*** Opening of DATASET RECORDS ***

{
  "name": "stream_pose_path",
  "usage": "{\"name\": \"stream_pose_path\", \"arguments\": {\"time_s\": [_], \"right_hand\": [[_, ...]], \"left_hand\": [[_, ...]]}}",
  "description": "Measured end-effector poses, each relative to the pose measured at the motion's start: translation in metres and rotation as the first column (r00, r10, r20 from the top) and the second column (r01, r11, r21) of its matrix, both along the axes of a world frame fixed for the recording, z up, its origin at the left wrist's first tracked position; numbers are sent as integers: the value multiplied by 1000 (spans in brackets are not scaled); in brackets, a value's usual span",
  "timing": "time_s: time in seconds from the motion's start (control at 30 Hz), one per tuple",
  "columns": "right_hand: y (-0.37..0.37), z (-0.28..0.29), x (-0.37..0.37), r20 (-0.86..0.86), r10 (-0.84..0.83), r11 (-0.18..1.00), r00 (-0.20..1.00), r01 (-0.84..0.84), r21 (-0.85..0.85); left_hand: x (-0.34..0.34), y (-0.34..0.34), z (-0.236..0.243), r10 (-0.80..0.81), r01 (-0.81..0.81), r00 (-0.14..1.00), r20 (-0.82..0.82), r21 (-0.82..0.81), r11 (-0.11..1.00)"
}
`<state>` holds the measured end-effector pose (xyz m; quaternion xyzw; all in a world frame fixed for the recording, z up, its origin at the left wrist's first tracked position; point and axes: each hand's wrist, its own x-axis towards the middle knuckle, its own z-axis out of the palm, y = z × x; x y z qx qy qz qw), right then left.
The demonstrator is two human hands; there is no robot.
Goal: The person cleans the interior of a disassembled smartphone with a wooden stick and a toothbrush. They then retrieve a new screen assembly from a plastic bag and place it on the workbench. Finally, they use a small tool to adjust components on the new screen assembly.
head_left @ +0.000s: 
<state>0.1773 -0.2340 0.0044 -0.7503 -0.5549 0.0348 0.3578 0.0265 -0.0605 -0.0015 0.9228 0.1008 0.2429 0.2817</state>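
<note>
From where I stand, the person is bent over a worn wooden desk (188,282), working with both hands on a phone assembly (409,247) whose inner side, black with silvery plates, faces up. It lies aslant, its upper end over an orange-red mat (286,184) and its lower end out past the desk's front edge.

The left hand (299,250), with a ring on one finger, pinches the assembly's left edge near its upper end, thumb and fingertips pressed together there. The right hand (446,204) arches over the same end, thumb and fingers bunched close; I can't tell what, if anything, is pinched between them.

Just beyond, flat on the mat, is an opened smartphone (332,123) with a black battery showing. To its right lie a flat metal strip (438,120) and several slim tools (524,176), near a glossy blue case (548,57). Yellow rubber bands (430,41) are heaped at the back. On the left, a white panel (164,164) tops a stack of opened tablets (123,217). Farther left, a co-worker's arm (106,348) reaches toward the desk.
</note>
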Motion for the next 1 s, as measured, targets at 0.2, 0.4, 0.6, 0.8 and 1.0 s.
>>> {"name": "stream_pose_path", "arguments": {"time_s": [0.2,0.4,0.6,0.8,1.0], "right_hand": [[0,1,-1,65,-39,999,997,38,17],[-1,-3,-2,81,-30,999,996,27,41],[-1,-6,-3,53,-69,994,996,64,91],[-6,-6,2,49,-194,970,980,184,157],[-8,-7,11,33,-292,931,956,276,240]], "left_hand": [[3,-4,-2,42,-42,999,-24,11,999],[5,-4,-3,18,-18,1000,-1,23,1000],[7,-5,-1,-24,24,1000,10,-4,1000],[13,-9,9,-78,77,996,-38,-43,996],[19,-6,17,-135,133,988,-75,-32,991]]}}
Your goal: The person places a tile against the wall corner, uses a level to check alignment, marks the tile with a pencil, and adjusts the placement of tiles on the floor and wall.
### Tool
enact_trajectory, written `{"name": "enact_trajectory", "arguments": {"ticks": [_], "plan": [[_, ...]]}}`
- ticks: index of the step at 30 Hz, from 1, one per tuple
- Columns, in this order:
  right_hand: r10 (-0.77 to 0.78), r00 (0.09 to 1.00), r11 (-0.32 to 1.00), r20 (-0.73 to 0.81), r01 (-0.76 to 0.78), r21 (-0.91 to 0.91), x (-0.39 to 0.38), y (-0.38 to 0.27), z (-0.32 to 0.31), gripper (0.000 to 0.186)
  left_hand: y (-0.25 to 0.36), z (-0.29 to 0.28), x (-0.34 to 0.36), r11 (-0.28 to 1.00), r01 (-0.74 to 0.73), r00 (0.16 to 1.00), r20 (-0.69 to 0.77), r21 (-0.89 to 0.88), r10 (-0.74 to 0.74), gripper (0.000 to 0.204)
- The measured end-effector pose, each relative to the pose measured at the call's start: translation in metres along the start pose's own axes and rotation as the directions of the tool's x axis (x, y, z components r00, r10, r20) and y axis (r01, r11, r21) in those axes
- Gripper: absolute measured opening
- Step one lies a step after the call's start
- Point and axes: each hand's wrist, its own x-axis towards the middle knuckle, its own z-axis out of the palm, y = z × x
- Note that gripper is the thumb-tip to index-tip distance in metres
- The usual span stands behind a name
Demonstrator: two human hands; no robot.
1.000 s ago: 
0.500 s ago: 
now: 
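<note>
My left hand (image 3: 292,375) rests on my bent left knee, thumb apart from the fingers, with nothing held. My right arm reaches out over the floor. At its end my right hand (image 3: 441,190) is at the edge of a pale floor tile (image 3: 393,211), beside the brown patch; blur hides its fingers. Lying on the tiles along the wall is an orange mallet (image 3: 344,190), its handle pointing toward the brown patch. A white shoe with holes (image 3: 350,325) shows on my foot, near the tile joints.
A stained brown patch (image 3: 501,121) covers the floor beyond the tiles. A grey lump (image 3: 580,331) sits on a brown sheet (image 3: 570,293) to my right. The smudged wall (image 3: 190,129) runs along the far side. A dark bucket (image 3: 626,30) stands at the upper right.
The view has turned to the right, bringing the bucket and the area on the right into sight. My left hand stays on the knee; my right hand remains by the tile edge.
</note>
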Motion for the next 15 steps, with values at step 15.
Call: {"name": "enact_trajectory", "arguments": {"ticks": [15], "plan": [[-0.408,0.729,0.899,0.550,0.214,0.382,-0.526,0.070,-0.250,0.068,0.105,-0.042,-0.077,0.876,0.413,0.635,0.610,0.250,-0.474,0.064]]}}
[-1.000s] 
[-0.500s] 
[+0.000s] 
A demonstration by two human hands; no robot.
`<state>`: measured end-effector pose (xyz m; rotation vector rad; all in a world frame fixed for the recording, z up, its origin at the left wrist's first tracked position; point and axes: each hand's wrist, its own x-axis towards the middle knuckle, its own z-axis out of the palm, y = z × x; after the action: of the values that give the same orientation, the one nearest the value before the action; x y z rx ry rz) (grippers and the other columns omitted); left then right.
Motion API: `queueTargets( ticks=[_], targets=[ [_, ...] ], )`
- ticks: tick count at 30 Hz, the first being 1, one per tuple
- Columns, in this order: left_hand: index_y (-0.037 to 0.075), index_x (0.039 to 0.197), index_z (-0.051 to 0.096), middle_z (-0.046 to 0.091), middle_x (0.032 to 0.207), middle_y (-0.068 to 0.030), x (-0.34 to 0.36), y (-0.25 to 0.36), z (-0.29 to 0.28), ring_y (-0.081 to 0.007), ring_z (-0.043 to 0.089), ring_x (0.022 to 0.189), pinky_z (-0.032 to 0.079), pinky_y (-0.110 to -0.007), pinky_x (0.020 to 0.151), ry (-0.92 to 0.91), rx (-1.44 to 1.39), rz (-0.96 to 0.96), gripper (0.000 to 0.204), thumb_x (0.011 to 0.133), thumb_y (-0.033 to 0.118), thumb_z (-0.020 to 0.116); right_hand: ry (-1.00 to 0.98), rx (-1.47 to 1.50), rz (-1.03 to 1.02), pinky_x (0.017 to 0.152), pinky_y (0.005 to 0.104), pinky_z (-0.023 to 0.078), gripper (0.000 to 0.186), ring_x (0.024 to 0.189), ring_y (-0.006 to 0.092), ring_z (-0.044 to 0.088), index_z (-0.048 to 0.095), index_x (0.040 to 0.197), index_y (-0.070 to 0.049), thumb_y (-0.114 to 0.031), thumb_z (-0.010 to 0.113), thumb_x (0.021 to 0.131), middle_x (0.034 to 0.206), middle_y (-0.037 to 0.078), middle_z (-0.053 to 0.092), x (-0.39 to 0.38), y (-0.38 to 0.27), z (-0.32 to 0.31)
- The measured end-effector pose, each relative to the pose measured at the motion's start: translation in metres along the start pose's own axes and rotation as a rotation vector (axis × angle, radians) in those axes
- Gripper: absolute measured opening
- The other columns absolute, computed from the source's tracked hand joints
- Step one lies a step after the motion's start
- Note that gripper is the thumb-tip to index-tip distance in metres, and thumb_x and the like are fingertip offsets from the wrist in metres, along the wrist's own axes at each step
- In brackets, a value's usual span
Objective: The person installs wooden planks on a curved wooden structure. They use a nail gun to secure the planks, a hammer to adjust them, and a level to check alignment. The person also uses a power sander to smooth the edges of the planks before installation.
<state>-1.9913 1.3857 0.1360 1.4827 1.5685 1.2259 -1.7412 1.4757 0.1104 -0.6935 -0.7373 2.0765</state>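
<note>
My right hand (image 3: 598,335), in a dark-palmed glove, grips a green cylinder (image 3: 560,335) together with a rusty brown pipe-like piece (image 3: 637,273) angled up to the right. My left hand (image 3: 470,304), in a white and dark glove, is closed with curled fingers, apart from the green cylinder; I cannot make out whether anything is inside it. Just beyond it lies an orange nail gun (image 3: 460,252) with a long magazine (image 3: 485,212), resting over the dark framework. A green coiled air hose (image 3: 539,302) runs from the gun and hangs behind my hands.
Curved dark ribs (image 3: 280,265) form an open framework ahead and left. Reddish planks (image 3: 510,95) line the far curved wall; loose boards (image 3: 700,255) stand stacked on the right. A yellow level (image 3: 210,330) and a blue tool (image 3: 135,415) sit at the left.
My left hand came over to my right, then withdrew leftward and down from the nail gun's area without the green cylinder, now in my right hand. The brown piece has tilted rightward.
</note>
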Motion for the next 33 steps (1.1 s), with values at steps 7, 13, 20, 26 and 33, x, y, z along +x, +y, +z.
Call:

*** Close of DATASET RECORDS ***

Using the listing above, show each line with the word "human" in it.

The demonstrator is two human hands; there is no robot.
Demonstrator: two human hands; no robot.
A demonstration by two human hands; no robot.

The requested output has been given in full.